Task —
Locate the line that contains "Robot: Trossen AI". Print it and each following line through the end of the listing, verbatim, and nothing more.

Information provided —
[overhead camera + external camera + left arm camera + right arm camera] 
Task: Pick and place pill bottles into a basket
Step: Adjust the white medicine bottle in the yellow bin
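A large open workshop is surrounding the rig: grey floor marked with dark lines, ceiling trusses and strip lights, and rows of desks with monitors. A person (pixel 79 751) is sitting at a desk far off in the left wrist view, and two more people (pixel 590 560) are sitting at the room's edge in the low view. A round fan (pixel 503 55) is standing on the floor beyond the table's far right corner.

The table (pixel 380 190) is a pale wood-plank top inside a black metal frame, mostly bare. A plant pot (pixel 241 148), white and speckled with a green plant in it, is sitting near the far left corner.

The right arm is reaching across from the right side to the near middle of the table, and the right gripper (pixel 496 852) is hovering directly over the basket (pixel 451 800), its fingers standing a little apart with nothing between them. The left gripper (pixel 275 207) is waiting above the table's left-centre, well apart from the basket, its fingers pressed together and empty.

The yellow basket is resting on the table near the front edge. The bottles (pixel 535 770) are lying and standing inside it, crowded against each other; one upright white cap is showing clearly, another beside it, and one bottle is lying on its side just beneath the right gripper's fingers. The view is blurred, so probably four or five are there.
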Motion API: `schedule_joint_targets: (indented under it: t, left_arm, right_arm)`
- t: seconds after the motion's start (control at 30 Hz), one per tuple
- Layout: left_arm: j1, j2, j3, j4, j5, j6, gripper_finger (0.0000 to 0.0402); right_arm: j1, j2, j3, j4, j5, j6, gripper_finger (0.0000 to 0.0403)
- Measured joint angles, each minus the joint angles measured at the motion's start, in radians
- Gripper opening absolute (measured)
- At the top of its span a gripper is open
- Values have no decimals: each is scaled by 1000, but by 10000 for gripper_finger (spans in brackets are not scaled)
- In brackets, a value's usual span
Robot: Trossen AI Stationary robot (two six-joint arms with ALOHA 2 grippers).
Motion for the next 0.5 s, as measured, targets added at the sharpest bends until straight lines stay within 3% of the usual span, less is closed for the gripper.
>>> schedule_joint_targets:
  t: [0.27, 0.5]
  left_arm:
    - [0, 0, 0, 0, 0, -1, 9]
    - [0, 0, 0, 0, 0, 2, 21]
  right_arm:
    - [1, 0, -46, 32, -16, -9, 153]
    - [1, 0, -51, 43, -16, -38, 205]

Answer to the exercise —
Robot: Trossen AI Stationary robot (two six-joint arms with ALOHA 2 grippers).
Motion for the next 0.5 s, as measured, targets added at the sharpest bends until straight lines stay within 3% of the usual span, less is closed for the gripper.
>>> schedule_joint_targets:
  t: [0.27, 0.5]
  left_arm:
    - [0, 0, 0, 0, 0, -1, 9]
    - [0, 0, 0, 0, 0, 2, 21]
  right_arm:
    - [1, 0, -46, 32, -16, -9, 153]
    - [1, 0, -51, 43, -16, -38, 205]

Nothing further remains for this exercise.